The AVIDD-B Cluster

PBS Professional

PBS Professional is the resource manager on AVIDD-B. Tools for job submission and management are available in /usr/pbs/bin, most of which have associated man pages. Documentation is also available in pdf format:

The PBS paradigm, in a nutshell, is as follows: users submit jobs to various queues on the system, each separate queue representing a group of resources with attributes necessary for the queue's jobs. Commonly used PBS tools include qsub, for job submission; qstat, for monitoring the status of jobs; and qdel, to terminate jobs prior to completion. More detailed information regarding these commands and others is available below, or in the documentation described earlier.

Policy

Interactive jobs, roughly defined as jobs that are not managed by PBS, and therefore that will run on the user nodes, are limited to 20 minutes of CPU time. Any job requiring more than 20 minutes should be submitted to a PBS queue and run on the cluster compute nodes. Monitoring scripts on the user nodes will kill processes exceeding 20 minutes of wallclock time.

Queues

AVIDD-B compute node resources are divided into three queues:

  • bg - the "background queue", AVIDD-B compute nodes bc03-bc96
  • fastq - "fast queue", AVIDD-B compute nodes bc01 and bc02

Jobs submitted from AVIDD-B login nodes (bh1, bh2, or bh3) are automatically sent to bg (the name "background queue", for which bg is an abbreviation, is a remnant of an early AVIDD queue configuration; it might as easily be thought of as the "AVIDD-B queue"). The fastq is intended for test jobs requiring 30 minutes of walltime or less.

Jobs

Scripts

PBS most commonly handles job scripts, although interactive jobs are also supported. A job script may be as simple as a bash or tcsh shell script, but also may include a number of PBS job directives. In any case, it is always recommended that PBS job scripts, which will be executed under your preferred login shell, begin with a "sha-bang" line specifying which command interpreter it should run under.
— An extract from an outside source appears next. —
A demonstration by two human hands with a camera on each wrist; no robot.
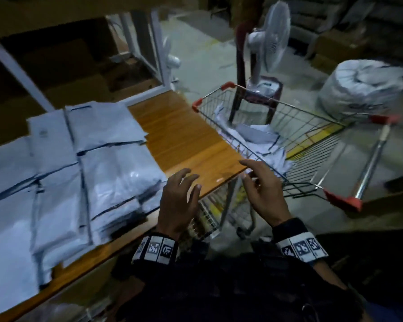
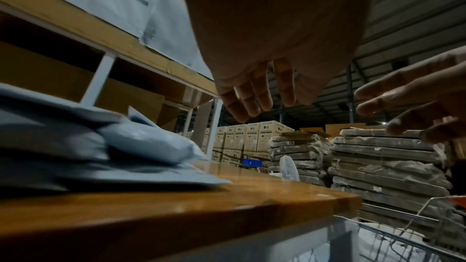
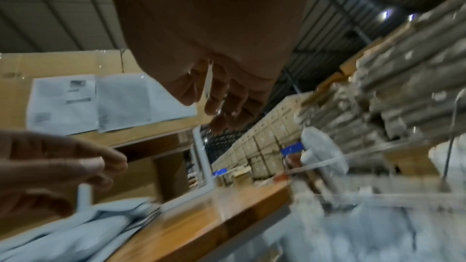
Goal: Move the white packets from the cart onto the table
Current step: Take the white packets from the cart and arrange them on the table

For example:

#!/bin/bash

PBS directives, which are lines beginning with the string #PBS, include switches for specifying such useful information as walltime required to complete the job, number of nodes and processors necessary, and filenames for job output and error. An example PBS job script might look like this:

#!/bin/bash
#PBS -k o
#PBS -l nodes=4:ppn=2,cput=4:00:00,walltime=30:00
#PBS -M username@indiana.edu
#PBS -m abe
#PBS -N JobName
#PBS -j oe
mpirun -np 8 -machinefile $PBS_NODEFILE ~/bin/binaryname
Line by line, this script says:
  1. use bash as the command interpreter for this script
  2. job output should be kept
  3. this job requires 4 nodes, 2 processors per node, 4 hours of CPU time and 30 minutes of wall clock time
  4. send job-related email to username@indiana.edu
  5. send email if the job is aborted (a), begins (b) and ends (e)
  6. the job name is JobName
  7. standard output and standard error should be joined
  8. execute ~/bin/binaryname on 8 processors from the machines in $PBS_NODEFILE using mpirun

Submission

Submit jobs with the qsub command. If the command exits successfully, a job id will be returned to standard output. For example:
[jdoe@bh2 AVIDD]$ qsub job.script
123456.aviss.avidd.iu.edu
[jdoe@bh2 AVIDD]$
If you require attribute values different than the defaults, but less than the maximum allowed, specify these either in the job script with PBS directives, or on the command line with the -l switch. For example, to submit a job that needs more than the default two hours of walltime on AVIDD-B:

qsub -l walltime=10:00:00 job.script

There are a couple of things to note here. First, command line arguments override directives in the job script, and second, you may specify many attributes on the command line, either as comma-seperated options following the -l switch, or each with its own -l switch. The following two commands are equivalent:

qsub -l cput=01:30:00,ncpus=16,mem=1024mb job.script

qsub -l cput=01:30:00 -l ncpus=16 -l mem=1024mb job.script

Useful qsub switches include:

  • -q queue name (to specify non-default queues)
  • -r (job is rerunnable)
  • -a date_time (only execute the job after date_time)
  • -V (export environment variables in qsub command's environment to the job)
  • -I (run interactively, usually for testing purposes)
See the qsub man page or PDF documentation for more information.

Monitoring

The qstat command is useful for monitoring the status of a queued or running job. Switches include:
  • -u user_list (display jobs for users in user_list)
  • -a (display all jobs)
  • -r (display running jobs)
  • -f (display full listing of jobs, excessive detail)
  • -n (display nodes allocated to jobs)

For example, to see all the running jobs in the AVIDD-B bq, type this at an AVIDD shell prompt:

qstat -r bq | less

Deleting

You may delete queued or running jobs with the qdel command. Occasionally, a node will become unresponsive to the point that it cannot respond to the PBS server's requests that a job be killed. In that case, try adding the -W force option to qdel. Otherwise, contact High Performance Systems, hps-admin@iu.edu, for assistance.

Error Codes

When your PBS job exits, hopefully, the exit status will be 0, indicating a successful run. However, in many cases you won't be so fortunate. This list of PBS Error Codes may provide some clues as to why a job doesn't exit successfully.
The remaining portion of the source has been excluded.